### TASK OBJECTIVE
Every line below that holds the string "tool" should be copied out.

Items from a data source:
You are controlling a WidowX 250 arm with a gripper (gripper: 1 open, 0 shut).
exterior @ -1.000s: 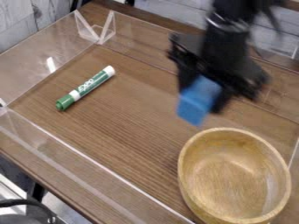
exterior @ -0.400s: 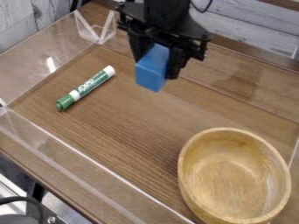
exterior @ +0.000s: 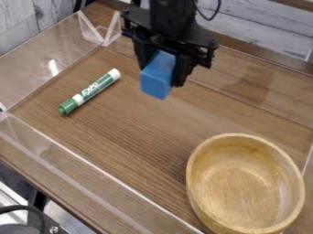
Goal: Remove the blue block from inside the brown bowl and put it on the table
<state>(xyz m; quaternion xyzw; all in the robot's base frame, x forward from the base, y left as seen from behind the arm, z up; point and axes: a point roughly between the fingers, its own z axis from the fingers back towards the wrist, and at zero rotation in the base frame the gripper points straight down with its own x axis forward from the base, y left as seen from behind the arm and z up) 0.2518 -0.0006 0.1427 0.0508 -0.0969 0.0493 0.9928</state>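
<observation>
Pale wall [exterior: 263,23] behind; low clear acrylic walls [exterior: 98,32] around worktop; glare on acrylic.

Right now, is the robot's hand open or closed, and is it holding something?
Hand: closed, holding the blue block above the table.

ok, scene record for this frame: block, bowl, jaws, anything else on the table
blue block: held in the jaws, above the table, out of the bowl
brown bowl: empty, lower right of the view
gripper: jaws shut on the block, pointing down
table: block not yet set down
green-and-white marker: lying left of the block, apart from it
</observation>
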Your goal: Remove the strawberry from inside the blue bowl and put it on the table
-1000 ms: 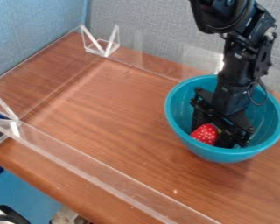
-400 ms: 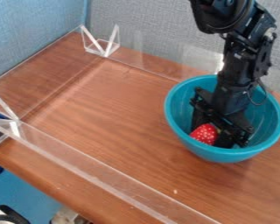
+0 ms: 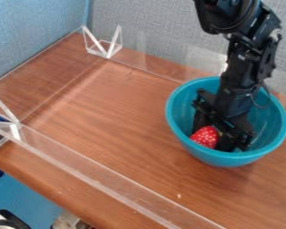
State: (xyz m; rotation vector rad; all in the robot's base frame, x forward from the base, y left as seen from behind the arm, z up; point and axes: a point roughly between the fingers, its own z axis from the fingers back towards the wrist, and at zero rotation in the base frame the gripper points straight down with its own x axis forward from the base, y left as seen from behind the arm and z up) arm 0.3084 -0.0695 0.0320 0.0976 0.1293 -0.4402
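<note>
I'm looking at the table [image 3: 104, 103], a reddish-brown wood-grain top that fills most of the frame from the upper left down to the lower right. Low clear walls [image 3: 74, 152] run along its near edge and its left side, propped by small clear brackets [image 3: 101, 40] at the upper left. The blue bowl [image 3: 184, 132] sits directly on it at the right.

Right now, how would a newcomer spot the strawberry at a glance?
Find the blue bowl at the right end of the table. Inside it, at the black gripper, sits the strawberry. It is the only small bright red thing in view.
</note>
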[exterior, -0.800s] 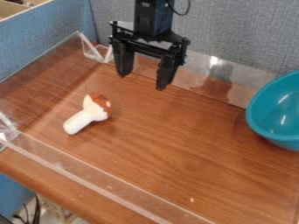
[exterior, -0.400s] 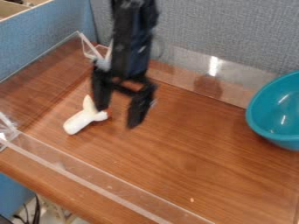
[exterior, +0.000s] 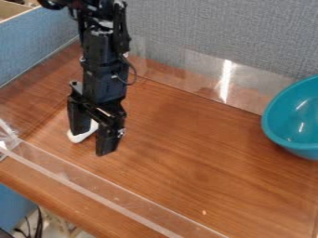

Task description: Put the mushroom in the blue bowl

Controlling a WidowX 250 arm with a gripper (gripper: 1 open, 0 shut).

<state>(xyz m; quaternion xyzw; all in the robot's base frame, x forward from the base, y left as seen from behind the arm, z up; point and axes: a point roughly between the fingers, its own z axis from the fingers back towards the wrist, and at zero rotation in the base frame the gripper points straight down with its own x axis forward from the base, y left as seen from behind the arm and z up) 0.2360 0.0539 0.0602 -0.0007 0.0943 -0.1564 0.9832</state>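
black robot gripper (exterior: 93,134), jaws spread wide, straddles a small white-stemmed toy mushroom (exterior: 78,136) on the wooden table (exterior: 187,158); glossy teal-blue bowl (exterior: 295,116) far right.

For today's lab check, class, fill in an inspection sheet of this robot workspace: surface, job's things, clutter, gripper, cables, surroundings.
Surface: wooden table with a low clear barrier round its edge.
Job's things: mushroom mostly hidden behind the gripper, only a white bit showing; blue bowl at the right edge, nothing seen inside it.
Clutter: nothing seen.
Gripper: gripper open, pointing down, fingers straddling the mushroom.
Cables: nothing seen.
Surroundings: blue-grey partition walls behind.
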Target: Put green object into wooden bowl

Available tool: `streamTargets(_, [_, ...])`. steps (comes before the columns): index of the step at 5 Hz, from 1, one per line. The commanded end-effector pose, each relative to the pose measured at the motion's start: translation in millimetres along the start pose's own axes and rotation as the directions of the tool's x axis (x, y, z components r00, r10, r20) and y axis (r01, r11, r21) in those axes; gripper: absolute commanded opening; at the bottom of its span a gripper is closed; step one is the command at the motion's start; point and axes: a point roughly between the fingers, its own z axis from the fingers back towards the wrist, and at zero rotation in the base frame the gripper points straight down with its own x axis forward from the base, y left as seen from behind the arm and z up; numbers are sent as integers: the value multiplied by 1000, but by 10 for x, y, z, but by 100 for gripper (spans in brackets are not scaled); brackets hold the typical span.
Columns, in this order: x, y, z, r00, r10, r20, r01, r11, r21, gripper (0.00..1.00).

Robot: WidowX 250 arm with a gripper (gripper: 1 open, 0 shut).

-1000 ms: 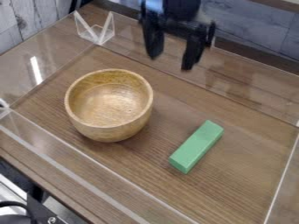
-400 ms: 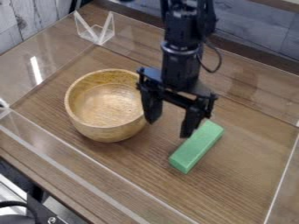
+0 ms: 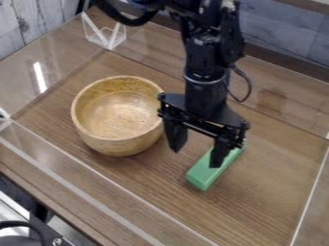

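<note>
The black fingers have come in over the green block. In the earliest picture the arm is only at the top edge of the view, with its fingers blurred and well away from the block; a moment later it has swung down towards it, and now it reaches further still, covering part of the block's far end. The fingers stand wide, one on the bowl's side and the other beyond the block towards the right of the view, with nothing held between them.

The block lies on the wooden worktop, beside the bowl and apart from it, at a slant. Neither block nor bowl has shifted over these pictures, so the approach seems to have disturbed nothing.

For the task, this means the reach is nearly done and the grasp is the step in hand. Whether the fingers are low enough to close on the block's sides, or touch it already, cannot be told from this angle. If they close too high, they may slip off its top; a grip near one end could let it swing on the way to the bowl.
</note>
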Motion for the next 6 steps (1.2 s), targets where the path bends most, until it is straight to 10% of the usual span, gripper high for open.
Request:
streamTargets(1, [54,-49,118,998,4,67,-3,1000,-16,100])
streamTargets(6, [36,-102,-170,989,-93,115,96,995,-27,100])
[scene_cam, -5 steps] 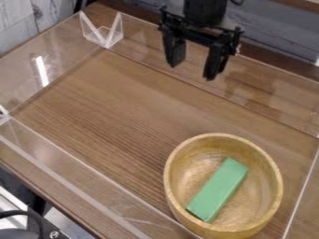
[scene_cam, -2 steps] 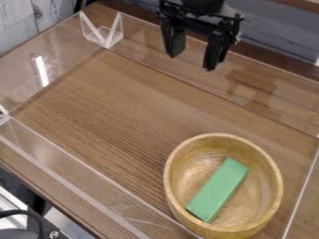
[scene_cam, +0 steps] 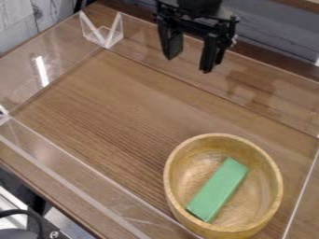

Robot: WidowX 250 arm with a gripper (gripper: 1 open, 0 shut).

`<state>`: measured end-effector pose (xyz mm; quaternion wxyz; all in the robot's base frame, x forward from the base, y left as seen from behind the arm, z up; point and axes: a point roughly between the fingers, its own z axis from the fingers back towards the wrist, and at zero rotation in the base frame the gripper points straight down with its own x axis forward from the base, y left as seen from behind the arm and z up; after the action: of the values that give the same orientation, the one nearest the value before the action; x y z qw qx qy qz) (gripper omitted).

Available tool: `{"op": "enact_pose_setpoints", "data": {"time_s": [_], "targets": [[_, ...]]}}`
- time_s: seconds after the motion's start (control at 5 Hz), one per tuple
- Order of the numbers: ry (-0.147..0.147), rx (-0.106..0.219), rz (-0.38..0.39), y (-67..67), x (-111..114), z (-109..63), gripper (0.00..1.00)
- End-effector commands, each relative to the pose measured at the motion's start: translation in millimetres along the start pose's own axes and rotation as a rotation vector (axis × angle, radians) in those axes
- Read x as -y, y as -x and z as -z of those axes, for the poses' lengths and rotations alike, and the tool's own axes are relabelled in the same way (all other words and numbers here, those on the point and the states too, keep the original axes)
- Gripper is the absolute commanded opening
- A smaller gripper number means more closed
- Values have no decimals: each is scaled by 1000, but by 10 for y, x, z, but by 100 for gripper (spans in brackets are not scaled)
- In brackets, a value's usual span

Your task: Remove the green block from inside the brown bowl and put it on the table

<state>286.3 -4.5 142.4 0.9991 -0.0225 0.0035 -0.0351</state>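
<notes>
Shifted slightly at the far edge: the hand [scene_cam: 196, 58], wide open. Green block [scene_cam: 218, 192] lies flat inside the brown bowl [scene_cam: 174, 177]; the hand should descend inside the thick rim and grip across the block's narrow width. Clear stand [scene_cam: 103, 34] well apart.

The single view looks steeply down from above one side of the table [scene_cam: 106, 117]; it faces across the top, near enough to crop its edges.
</notes>
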Motion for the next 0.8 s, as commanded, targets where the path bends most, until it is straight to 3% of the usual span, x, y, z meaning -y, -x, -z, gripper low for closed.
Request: {"op": "enact_pose_setpoints", "data": {"time_s": [0.0,0.6], "targets": [[-3,57,-3,-14,-5,-142,100],[-7,60,-6,-52,26,-88,100]]}}
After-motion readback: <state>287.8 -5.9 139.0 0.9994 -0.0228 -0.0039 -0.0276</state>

### FINISHED TASK
Available tool: `streamTargets(_, [_, ...])`. steps (comes before the columns): index of the step at 5 Hz, from 1, one per line. The commanded end-effector pose, each relative to the pose measured at the motion's start: translation in millimetres along the start pose's own axes and rotation as the directions of the tool's x axis (x, y, z components r00, r10, r20) and y axis (r01, r11, r21) in those axes; gripper: absolute commanded opening; at the bottom of its span a gripper is closed; step one is the command at the motion's start; point and axes: a point roughly between the fingers, its own z axis from the fingers back towards the wrist, and at zero rotation in the base frame the gripper points straight down with its own x axis forward from the base, y left as seen from behind the arm and z up; numbers are sent as integers: the value multiplied by 1000, but by 10 for x, y, z, but by 100 for gripper (spans in brackets are not scaled); brackets hold the typical span.
Available tool: `{"op": "enact_pose_setpoints", "data": {"time_s": [_], "targets": [[_, ...]]}}`
- Read x as -y, y as -x and z as -z of those axes, for the poses' lengths and rotations alike, and the tool's own axes are relabelled in the same way (all other words and numbers here, those on the point and the states too, keep the original axes)

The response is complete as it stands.